I command thee, fire, by the power of God, who does all things well, and all things creates, that thou wouldst stand still, and not further proceed: as true as Christ stood in the river Jordan, when he was baptized by Holy Saint John; that I count to thy ransom, oh, fire, in the name of the Holy Trinity.
I command thee, fire, by the power of God, that thou wouldst allay the flames, as true as Mary remaineth so chaste and pure; for this cease thy rage, oh terrible fire. This I count to thee, oh fire, for ransom’s sake in the name of the Holy Trinity.
I command thee, fire, thou wouldst thy violent heat allay, for the blood which he shed for our sins and his death. All this I accept as a ransomed for thy sake, in the name of God the Father, the Son and Holy Ghost.

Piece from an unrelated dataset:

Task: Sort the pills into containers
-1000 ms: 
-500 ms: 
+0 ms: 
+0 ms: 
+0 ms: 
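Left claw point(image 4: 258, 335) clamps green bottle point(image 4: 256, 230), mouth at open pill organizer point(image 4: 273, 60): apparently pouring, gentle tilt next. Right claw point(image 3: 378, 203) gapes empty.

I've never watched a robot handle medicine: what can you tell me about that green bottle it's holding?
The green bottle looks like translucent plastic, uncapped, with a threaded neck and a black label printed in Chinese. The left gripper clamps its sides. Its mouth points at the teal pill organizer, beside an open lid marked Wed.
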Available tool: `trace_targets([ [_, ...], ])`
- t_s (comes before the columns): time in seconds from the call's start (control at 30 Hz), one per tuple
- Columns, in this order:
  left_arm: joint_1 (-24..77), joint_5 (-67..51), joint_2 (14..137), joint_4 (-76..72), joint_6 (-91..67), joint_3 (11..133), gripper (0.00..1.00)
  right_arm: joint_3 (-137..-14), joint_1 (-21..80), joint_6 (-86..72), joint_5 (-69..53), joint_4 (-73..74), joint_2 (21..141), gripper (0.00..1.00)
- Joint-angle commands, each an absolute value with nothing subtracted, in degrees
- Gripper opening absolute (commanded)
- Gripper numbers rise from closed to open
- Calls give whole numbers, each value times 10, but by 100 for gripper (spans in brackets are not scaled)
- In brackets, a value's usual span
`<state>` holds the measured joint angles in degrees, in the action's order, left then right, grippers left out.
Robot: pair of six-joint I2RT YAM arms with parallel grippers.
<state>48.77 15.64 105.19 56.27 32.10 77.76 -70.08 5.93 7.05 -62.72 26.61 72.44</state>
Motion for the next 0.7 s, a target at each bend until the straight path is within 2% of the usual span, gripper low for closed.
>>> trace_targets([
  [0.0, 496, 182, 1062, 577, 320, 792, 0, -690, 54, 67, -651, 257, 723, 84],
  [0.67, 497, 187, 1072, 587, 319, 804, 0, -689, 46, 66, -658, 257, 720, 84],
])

Jesus Nazarenus, King of the Jews, help us out of these dangers of fire, and protect this land and its borders from all epidemics and from pestilence.
Whoever keeps this letter in his house, he will not suffer from conflagrations, and if any pregnant woman carries this letter on her person, no sorcery, apparition or witchcraft can harm her. Also everyone who keeps this letter at home or carries the same on his person will be secure from dire epidemics and pestilence.”
Note that the ending paragraph doesn’t say that the Feuer-Briefe (literally translated fire letter) has to be displayed to be effective. As long as you had it in the house or on your person, the protection was supposed to be effective. In their book, Flying Leaves and One-sheets: Pennsylvania German Broadsides, Fraktur and Their Printers, Corinne and Russell Earnest state that they have been told that some fire charms were kept by the entrance door in a stoppered bottle. These may have been shorter, hand-written charms that were to be repeated while running around the house three times in case of fire. The Earnests canvassed many archives and private collections and determined that most of the examples of broadside Feuers-Briefe they discovered were printed in the first half of the 19th century. These probably grew out of the shorter charms, written on small pieces of paper by the mid-18th century.